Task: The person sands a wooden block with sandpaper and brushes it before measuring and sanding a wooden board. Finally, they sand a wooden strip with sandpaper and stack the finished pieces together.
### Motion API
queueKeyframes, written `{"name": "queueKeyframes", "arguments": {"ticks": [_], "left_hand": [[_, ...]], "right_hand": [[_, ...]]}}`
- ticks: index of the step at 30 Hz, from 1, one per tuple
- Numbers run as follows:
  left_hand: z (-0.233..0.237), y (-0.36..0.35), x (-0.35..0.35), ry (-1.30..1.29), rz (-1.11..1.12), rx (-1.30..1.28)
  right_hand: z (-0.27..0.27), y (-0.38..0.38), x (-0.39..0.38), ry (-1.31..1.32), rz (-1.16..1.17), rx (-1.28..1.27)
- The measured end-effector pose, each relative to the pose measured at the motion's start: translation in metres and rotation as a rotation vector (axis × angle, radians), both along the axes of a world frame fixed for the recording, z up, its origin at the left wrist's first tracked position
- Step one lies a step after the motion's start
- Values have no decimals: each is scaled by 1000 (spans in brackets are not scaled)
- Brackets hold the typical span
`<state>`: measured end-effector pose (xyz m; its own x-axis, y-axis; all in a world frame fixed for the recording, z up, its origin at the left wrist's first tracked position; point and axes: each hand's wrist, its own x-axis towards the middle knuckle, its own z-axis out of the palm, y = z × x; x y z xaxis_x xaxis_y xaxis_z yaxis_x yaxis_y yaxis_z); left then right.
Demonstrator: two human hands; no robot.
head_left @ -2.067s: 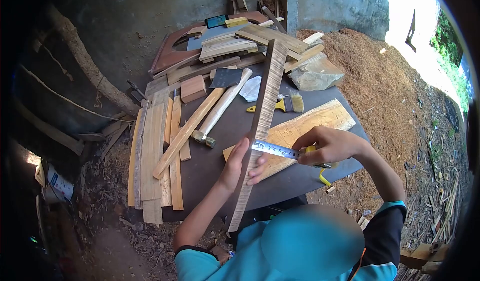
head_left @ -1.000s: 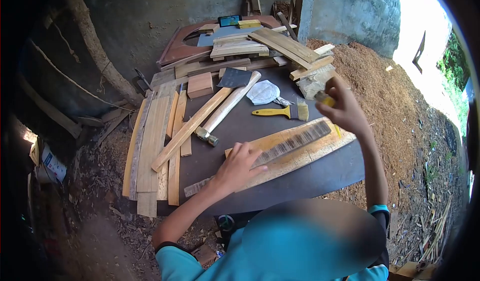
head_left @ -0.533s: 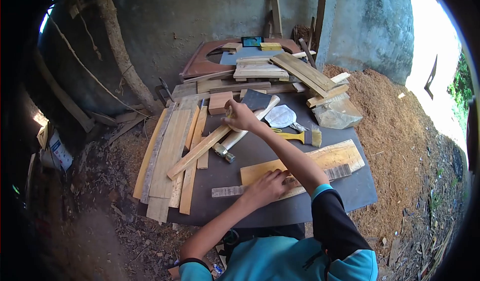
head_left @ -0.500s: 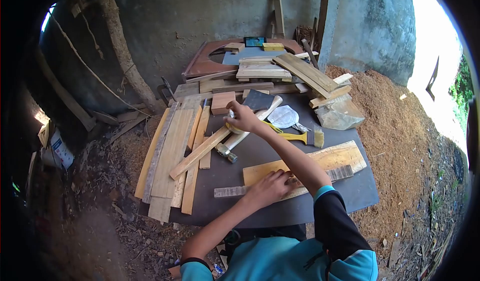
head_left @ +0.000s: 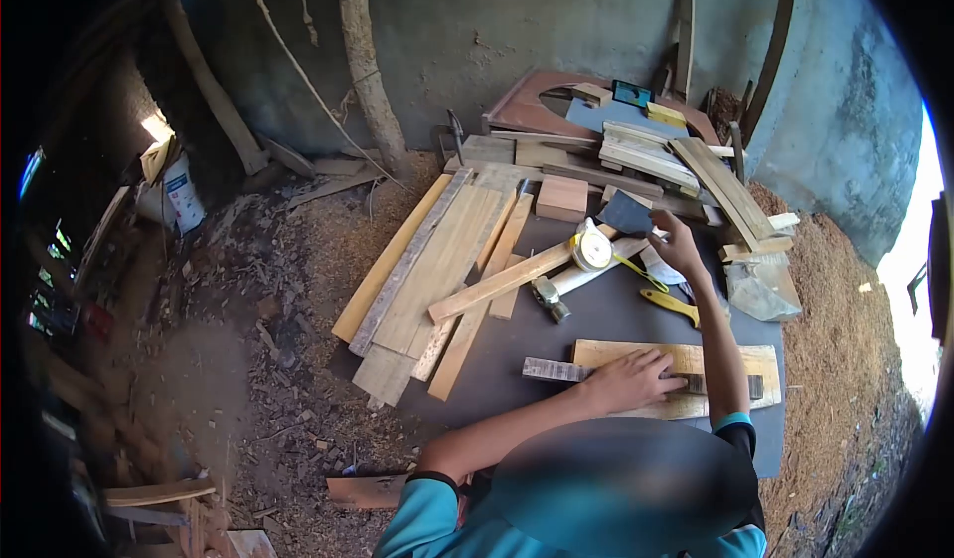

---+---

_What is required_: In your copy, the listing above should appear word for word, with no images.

_Solution to the exercise_:
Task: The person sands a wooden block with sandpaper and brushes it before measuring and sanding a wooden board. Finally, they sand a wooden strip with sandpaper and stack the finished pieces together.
### Motion API
queueKeyframes, written `{"name": "queueKeyframes", "arguments": {"ticks": [_], "left_hand": [[_, ...]], "right_hand": [[_, ...]]}}`
- ticks: index of the step at 30 Hz, from 1, one per tuple
- Numbers run as follows:
  left_hand: z (-0.233..0.237), y (-0.36..0.35), x (-0.35..0.35), ry (-1.30..1.29), rz (-1.11..1.12), rx (-1.30..1.28)
  right_hand: z (-0.27..0.27), y (-0.38..0.38), x (-0.39..0.38), ry (-1.31..1.32), rz (-1.16..1.17), rx (-1.28..1.27)
- The measured end-effector pose, each relative to the pose measured at the motion's start: translation in metres and rotation as a rotation vector (axis × angle, radians), both along the axes of a world frame fixed for the recording, z up, its origin at the left wrist's first tracked position
- Step one lies a step after the motion's start
- Values have no decimals: each is scaled by 1000 (spans in brackets are not scaled)
- Brackets hold the typical span
`<state>`: measured end-effector pose (xyz m; its own x-axis, y-axis; all in a world frame fixed for the recording, z up, its origin at the left wrist's first tracked position; point and axes: each hand's wrist, its own x-axis towards the middle knuckle, its own z-axis out of the palm, y = z × x; x y z xaxis_x xaxis_y xaxis_z yaxis_x yaxis_y yaxis_z); left then right.
Demonstrator: two human hands; no robot.
head_left @ -2.067s: 
head_left @ -1.000s: 
head_left @ -0.533s: 
head_left @ -0.500s: 
head_left @ +0.000s: 

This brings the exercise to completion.